9. BÖLÜM

1.6K 213 12
                                    

Yarım saat sonra; ben tamamen kendime gelmiş ve iyi hissediyorken, hep birlikte karargâhtan ayrıldık. Dışarıda işlerin ne boyutta olduğunu görmemiz lazımdı, Gölge – Ruhları mecburen Mhoeralarla baş başa bırakmış ve oradan ayrılmıştık. Bunun sebebi de bendim, eğer o mor ışık huzmeleri beni ele geçirmeseydi, şimdi ruhlarla birlikte Mhoeralara karşı cephe almış ve kıyasıya kapışıyor oluyorduk.

Ama ne yazık ki, bazen her düşündüğümüz şeyi gerçeğe dönüştüremiyorduk. Benden bağımsız olan sebeplerden ötürü saf dışı bırakılmıştım ve meydan Gölge Adası'nın iki yerli halkına kalmıştı.

Zheck'in anlattıkları dakikalardır beynimi kurcalıyordu. Tüm o bahsettiği olayların yaşandığına inanamıyordum, ben ve eminim tüm Dewrionlar yalnızca Gölge – Ruhlar hakkında bilgi sahibiydik, onları var eden Kadimleri yani Mhoeraları daha önce ne duymuş, ne de görmüştük. Gerçi Arkhael'in yaptıklarının ardından onları görmemiz zaten mümkün değildi, fakat yine de Gölge Adası'nda yaşadığım süre boyunca Mhoeralarla ilgili bir şeyler öğrenebilirdim, değil mi? Kendilerini anlata anlata bitiremeyen ruhlar neden böyle bir şeyi saklama gereği duymuştu ki? Hâlbuki pek çoğu Prens Rheseras'ın sürgününden bahsetmekten zevk duyardı, onun gibi koskoca bir Kadim'in elini kolunu bağlayıp çaresiz bir duruma düşürmüş olmanın verdiği gururu (!) herkes bilsin diye bu konuda şarkılar bile yazabilirlerdi, onlarda bu potansiyel vardı.

Ya Arkhael'e ne demeli? Tamam, kurnaz pisliğin tekiydi ama her şeye rağmen bana kız kardeşi Allyra'dan söz edebilirdi, onu tanımamı sağlayabilirdi.
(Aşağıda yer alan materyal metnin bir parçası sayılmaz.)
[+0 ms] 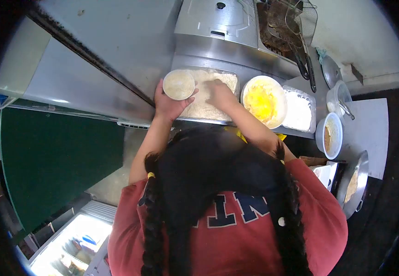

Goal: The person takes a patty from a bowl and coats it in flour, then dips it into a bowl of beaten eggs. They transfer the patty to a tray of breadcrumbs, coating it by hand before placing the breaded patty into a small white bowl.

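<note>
Steel counter (296, 82) lay beneath a metal tray (208, 121) of pale powder (223, 79), at whose left edge the left hand (168, 106) grasped a round tub (179, 85). Over the powder, between tub and yellow-filled bowl (282, 102), the right hand (221, 95) curved its fingers, their grip unclear.

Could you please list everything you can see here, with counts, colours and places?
round bowl: one, white, left hand
tray of powder: one, silver, beige contents, centre
mixing bowl with yellow mixture: one, white, right of tray
rectangular tub of white powder: one, right of mixing bowl
fryer lid: one, silver, top
wire basket: at least one, grey, top right
plastic bowl: one, pale blue, right
pan: one, silver, lower right
green panel: one, left
left hand: one, under round bowl
right hand: one, at tray
</note>
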`<control>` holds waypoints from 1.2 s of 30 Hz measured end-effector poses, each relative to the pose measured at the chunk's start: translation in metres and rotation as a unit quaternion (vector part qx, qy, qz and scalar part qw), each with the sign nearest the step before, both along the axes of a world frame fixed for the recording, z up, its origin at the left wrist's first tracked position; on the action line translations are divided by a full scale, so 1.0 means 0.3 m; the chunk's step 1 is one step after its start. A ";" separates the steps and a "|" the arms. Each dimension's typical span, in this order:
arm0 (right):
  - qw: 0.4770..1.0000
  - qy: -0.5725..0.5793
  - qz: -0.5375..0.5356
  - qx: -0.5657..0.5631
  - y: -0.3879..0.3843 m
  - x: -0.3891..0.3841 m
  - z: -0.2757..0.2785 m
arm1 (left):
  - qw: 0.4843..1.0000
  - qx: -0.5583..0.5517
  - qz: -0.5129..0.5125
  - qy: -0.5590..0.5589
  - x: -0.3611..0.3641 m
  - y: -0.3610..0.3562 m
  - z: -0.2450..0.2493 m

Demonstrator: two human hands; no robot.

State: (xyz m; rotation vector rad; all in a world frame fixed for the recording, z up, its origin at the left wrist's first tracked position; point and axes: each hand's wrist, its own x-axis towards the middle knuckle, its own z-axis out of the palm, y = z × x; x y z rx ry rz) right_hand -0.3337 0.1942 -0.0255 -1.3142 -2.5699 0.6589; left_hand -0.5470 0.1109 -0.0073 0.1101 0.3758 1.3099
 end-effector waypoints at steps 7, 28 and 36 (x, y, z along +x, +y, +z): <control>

Peki, o ne yapmıştı? Dudaklarına mühür vurup bir zamanlar öyle birinin yaşadığını bile hissettirmemişti bana!

Zheck beni ve Allyra'yı karakter yönünden birbirimize benzettiğini söylemişti. Bundan dolayı sevinsem mi yoksa üzülsem mi, bilemiyordum. Eskiden olsa, bir ruhla aramda kurulacak olan en ufacık bağ bile beni deli ederdi ama şimdi kararsızdım. Zheck ve onun yanındaki diğer askerler, büyüyle de olsa bana olan sadakatlerini defalarca kanıtlamışlardı. Ne var ki, etki altındayken bile onlar diğerlerine benzemiyorlardı; daha hâlden anlar, daha uysal kimselerdi. Ve söylentilere göre; Allyra da farklıydı, hem de ağabeyinin kim olduğu göz önüne alınınca ondaki bu farklılık beni daha duyduğum anda memnun etmiş, ister istemez onu tanısaydım keşke diye düşünmeme neden olmuştu.

Başım eğik hâlde yürürken biraz yavaşladım, babam ve Chas benden bir adım önde gidiyorlardı. Annemin yanımda olduğunu hissettiğimde dönüp ona baktım. Gözleri sanki düşünceli hâlimden bir süredir haberi varmış gibi izliyordu beni. Durgunluğumun sebebini neye bağlıyordu acaba?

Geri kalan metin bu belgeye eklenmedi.